* Required work: Restate the listing below word for word; no picture is to be carried over.

* Exercise data:

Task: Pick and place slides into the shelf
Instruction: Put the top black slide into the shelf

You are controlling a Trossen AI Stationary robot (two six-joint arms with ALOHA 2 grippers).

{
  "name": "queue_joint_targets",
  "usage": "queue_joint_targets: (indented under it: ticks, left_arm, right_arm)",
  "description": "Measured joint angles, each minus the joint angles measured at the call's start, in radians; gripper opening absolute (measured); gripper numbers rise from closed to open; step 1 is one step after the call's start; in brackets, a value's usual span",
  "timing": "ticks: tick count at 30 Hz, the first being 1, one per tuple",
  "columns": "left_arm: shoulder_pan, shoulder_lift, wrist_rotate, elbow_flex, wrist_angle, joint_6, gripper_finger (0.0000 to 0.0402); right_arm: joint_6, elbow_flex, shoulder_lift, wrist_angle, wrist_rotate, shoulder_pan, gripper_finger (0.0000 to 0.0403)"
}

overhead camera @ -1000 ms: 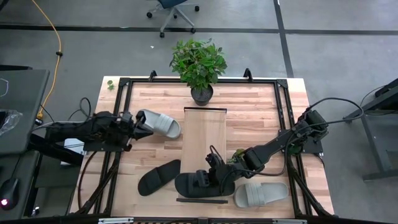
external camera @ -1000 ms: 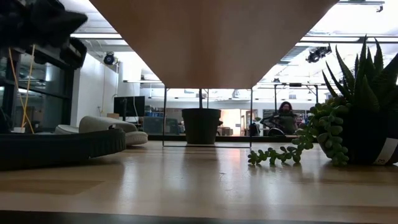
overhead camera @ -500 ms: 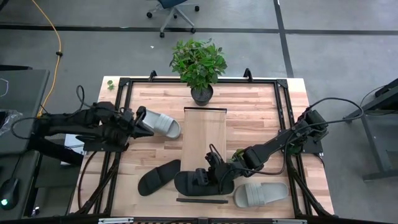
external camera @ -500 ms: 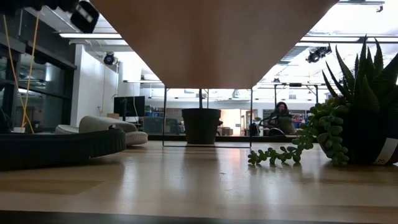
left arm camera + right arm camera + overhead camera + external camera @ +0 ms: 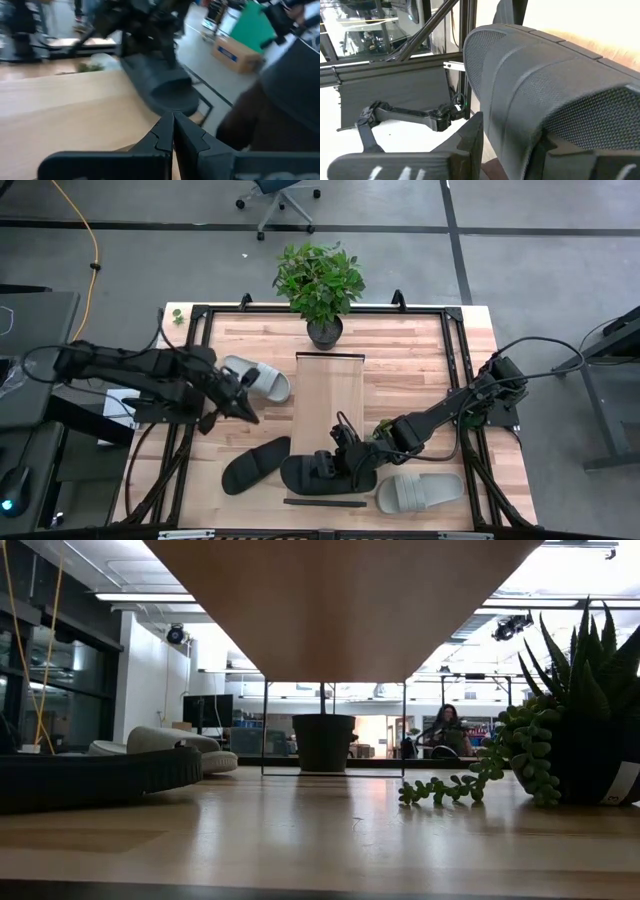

* Result:
Task: Pick and place slides into the shelf
Instruction: Put the top black slide into the shelf

You are controlling a Trossen AI Stationary robot (two six-joint arms with ALOHA 2 grippers).

{
  "name": "queue_joint_targets",
  "usage": "queue_joint_targets: (indented under it: ticks, left_arm, right_arm)",
  "description": "Measured joint angles, each minus the joint angles measured at the call's start, in radians; gripper opening absolute (measured); gripper numbers rise from closed to open; step 1 is one step after the call's start; in brackets, a value's usual span",
  "timing": "ticks: tick count at 30 Hz, the first being 1, one per tuple",
  "columns": "left_arm: shoulder_pan, shoulder_lift, wrist_rotate, elbow_flex, wrist_angle, joint_6, gripper_finger (0.0000 to 0.0402); right_arm: joint_6, elbow_flex, shoulder_lift, wrist_angle, wrist_rotate, shoulder_pan, gripper_finger (0.0000 to 0.0403)"
}

overhead camera @ -1000 ms: 
external camera @ -1000 ms: 
overhead camera @ -500 ms: 
external camera @ -500 ms: 
left arm camera + right arm camera + overhead camera + external camera @ +0 ms: 

This concludes the response to the exercise.